Minister Aceng also disclosed that they are engaging the WHO and US embassy in Kampala to acquire vaccines for mpox. “Following the declaration by the WHO the production of vaccine will also go up but may not be adequate to cover everybody and so it may start with the most at risk persons.”

Mr Felix Okot Ogong, the Dokolo South County legislator, expressed concern about the availability of funds required by the ministry to respond to the mpox threat. Minister Aceng said they are so far engaging development partners to mobilise resources. Response to epidemics and essential health system operations in the country have greatly been supported by partners such as WHO and the American government. Dr Aceng said the government should have a special fund for emergencies to ease response in the events like mpox outbreak.

What other leaders say...

Dr Charles Ayume, the outgoing chairperson of the House Health Committee.

“Several times when vaccines come, some of us, the leaders, decampaign the vaccination yet vaccine has been the biggest enabler of public health and it helped us eradicate diseases like smallpox.”

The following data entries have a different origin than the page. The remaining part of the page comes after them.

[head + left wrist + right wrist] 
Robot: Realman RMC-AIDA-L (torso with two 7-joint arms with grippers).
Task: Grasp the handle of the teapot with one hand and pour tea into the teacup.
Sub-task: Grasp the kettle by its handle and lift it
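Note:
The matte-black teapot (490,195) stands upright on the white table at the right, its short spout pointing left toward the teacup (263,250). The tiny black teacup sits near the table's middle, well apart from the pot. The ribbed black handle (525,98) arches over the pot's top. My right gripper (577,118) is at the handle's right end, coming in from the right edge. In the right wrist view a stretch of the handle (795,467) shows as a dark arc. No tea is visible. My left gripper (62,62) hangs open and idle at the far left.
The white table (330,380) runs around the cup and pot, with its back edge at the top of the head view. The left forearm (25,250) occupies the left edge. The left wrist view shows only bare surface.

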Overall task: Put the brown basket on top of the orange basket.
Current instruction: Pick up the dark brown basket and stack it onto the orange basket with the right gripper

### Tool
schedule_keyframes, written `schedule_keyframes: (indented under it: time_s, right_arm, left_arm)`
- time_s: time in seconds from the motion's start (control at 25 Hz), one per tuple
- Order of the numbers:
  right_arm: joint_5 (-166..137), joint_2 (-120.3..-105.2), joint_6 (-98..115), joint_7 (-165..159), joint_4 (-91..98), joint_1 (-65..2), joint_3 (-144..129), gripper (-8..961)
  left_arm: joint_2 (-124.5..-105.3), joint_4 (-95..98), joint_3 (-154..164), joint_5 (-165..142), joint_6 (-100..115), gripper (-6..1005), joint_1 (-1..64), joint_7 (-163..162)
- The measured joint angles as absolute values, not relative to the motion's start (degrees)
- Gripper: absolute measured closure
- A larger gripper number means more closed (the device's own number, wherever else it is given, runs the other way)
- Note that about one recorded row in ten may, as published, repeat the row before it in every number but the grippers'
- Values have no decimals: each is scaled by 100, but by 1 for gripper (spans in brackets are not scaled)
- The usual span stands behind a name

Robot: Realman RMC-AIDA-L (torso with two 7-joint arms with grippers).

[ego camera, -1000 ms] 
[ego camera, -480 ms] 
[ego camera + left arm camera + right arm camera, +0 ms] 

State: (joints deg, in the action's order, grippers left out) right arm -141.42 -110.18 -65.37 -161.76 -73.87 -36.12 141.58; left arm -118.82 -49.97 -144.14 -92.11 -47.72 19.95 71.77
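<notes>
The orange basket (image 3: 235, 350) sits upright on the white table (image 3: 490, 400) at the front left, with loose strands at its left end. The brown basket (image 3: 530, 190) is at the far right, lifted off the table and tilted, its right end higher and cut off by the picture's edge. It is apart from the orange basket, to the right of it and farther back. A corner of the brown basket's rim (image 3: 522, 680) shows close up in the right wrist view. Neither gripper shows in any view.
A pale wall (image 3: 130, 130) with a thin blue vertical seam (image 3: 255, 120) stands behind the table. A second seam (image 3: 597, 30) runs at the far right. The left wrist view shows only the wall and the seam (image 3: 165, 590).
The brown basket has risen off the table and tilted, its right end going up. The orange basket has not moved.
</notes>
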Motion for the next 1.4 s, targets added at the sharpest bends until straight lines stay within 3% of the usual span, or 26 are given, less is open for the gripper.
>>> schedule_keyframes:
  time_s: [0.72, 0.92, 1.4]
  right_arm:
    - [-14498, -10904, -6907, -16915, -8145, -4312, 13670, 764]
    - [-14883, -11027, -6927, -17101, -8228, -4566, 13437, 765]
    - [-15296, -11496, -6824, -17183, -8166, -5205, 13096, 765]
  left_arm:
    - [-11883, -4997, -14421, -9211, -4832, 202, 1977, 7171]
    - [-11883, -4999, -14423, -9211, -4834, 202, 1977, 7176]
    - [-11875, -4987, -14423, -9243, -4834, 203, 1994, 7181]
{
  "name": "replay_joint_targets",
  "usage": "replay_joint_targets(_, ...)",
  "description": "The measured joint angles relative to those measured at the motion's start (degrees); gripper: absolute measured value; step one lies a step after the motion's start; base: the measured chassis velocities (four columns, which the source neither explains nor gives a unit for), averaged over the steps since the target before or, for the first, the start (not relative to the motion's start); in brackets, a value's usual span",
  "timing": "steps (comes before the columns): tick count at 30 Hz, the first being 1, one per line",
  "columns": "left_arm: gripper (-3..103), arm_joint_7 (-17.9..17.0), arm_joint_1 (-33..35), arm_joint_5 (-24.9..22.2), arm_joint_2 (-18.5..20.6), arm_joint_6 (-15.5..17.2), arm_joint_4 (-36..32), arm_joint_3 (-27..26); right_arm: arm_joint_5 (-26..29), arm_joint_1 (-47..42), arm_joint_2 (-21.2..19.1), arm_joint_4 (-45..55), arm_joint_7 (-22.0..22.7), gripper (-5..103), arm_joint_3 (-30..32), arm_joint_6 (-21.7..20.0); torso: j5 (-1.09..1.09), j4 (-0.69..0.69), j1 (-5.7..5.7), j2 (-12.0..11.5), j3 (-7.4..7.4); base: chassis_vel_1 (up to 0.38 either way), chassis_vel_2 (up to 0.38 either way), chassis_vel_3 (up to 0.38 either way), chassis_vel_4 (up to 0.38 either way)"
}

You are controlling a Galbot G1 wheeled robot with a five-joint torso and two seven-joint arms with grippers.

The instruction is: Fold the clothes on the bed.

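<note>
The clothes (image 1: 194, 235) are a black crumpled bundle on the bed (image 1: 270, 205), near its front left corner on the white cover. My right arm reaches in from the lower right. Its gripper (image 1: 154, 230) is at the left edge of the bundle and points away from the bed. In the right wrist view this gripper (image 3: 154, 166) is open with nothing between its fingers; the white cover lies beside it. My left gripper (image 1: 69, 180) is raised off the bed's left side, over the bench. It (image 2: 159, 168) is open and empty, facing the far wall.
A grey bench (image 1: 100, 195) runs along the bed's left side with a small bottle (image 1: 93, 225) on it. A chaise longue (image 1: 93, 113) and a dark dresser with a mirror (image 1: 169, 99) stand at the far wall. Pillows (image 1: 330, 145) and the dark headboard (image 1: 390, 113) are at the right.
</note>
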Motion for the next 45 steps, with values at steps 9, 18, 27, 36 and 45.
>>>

Dr Abed Bwanika, a veterinary doctor and lawmaker

“In some of our communities people interact with the wild animals freely. We need to sensitise our people on minimising the contacts. The population of monkeys is also increasing in Kampala City. Anyone who has wildlife as a pet needs to be given a licence.”

Betty Nambooze, Mukono Municipality MP

“We need to build a culture that discourages shaking hands and hugging. During Covid we installed handwashing facilities in markets and other public facilities, but most of them are broken down. Can we make this a policy that these places should have handwashing facilities?”